The number of sequences in the 20 most abundant OTUs were taken from the shared file (final.pick.an.shared) at label 0.03 and (of course) compared to the heatmap of the same level.

Any help in understanding this output and putative discrepancy would be greatly appreciated.

René

By default, mothur uses a log10 scaler on the relative abundance calculation of the colors. Here is a small piece of the source:

      if (lookup[i]->getAbundance(j) != 0) { //don't want log value of 0.
     if (scaler == "log10") {
                        if (maxRelAbund[i] == 1) { maxRelAbund[i] += 0.001; }
      scaleRelAbund[i][j] = toHex(int(255 * log10(relAbund) / log10(maxRelAbund[i]))) + "0000";
     }else if (scaler == "log2") {
                        if (maxRelAbund[i] == 1) { maxRelAbund[i] += 0.001; }
      scaleRelAbund[i][j] = toHex(int(255 * log2(relAbund) / log2(maxRelAbund[i]))) + "0000";  
     }else if (scaler == "linear") {
      scaleRelAbund[i][j] = toHex(int(255 * relAbund / maxRelAbund[i])) + "0000";  
     }else {  //if user enters invalid scaler option.
                        if (maxRelAbund[i] == 1) { maxRelAbund[i] += 0.001; }
      scaleRelAbund[i][j] = toHex(int(255 * log10(relAbund / log10(maxRelAbund[i]))))  + "0000"; 
     } 
  }else { scaleRelAbund[i][j] = "FFFFFF";  }

If you want to see a linear representation of the heatmap, then run heatmap.bin(shared=yourSharedFile, scale=linear).

Hi Sarah,

thanks for your reply.

I tried the linear and log2 options of the command, but with the linear output everything but the first three OTU lines are pitch black while the log2 output does not seem to differ from the log10.

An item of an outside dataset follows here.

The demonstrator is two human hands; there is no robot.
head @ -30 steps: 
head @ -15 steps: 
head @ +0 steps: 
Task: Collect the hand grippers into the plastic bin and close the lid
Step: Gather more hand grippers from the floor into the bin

So you are saying that the colour differences come from the scaling, even when the numbers are very similar (451 versus 449 & 449 versus 419 in my example)? Is this an effect of the differences in abundance between the top three OTUs with sequence numbers of 3000-4000 versus the other 17 in the analysis with 400 and below? As I mentioned, I have not much experience with heatmaps, so I hope you forgive my stupid questions.

Cheers,

René

Hi Rene,
There are no stupid questions, :). I am happy to help. For all options mothur finds the maximum relative abundance for each group, and the relative abundance for each group in each OTU. In all cases the relative abundance is divided by the maximum relative abundance. The scalers add a layer of complexity. Let’s look at your example in concrete numbers:

label Group numOtus OTU1 OTU2 OTU3
0.03 A 3 61 0 0
0.03 B 3 451 0 0
0.03 C 3 449 449 419

group OTU relabund maxRelabund (relabund/maxrelabund)
A OTU1 1 1 1
B OTU1 1 1 1
C OTU1 0.340926 0.340926 1
C OTU2 0.340926 0.340926 1
C OTU3 0.318147 0.340926 0.933185

The entire picture is almost all red, with the exception of the 0 abundances which are white. If you are seeing black you are likely using an old version of mothur with a bug where the colors were reversed.

Now the log10 scale:

group OTU relabund maxRelabund (log10(relabund)/log10(maxrelabund))
A OTU1 1 1.001 0
B OTU1 1 1.001 0
C OTU1 0.340926 0.340926 1
C OTU2 0.340926 0.340926 1
C OTU3 0.318147 0.340926 1.06426

For groups A and B, because all your sequences are in one OTU the maxRelabund = 1 and the log10(1)=0. This is causing a bit of a weird result. I will bring this special case up with Pat.

Thanks again Sarah, that helped me understanding the problem.

I would be interesting too to know what Pat thinks of my “weird result” caused by the OTU distribution in my groups.

Hey!

I also have 8 libraries (sorry, still Sanger sequences) with few clones each (normalized dataset to a maximum of 96 seqs per sample) and they happen to be dominated by one to three OTUs and then a lot of 2-3 and unique OTUs. When I tried to build the heatmap, I have the same issue. Should I use the linear option? Is there any solution Pat proposed for this problem?

And one more question, only black and red colors can be used or there is a way to make the plots look more colorfull?

Thanks a lot!

Susana

It would probably be best to build the heat maps in R. They have far more resources available for making pretty heat maps and we really aren’t interested in reimplementing R.

Pat

Thank you Pat for your answer, I will try that.

But if I use the Mothur heatmap command, due to all the above explained about the distribution of the sequences among the OTUs defined, should I use linear, log2 or log10?

whatever looks best!

Thanks! :mrgreen: I decided linear and black and red, and it looks fine for me now :wink: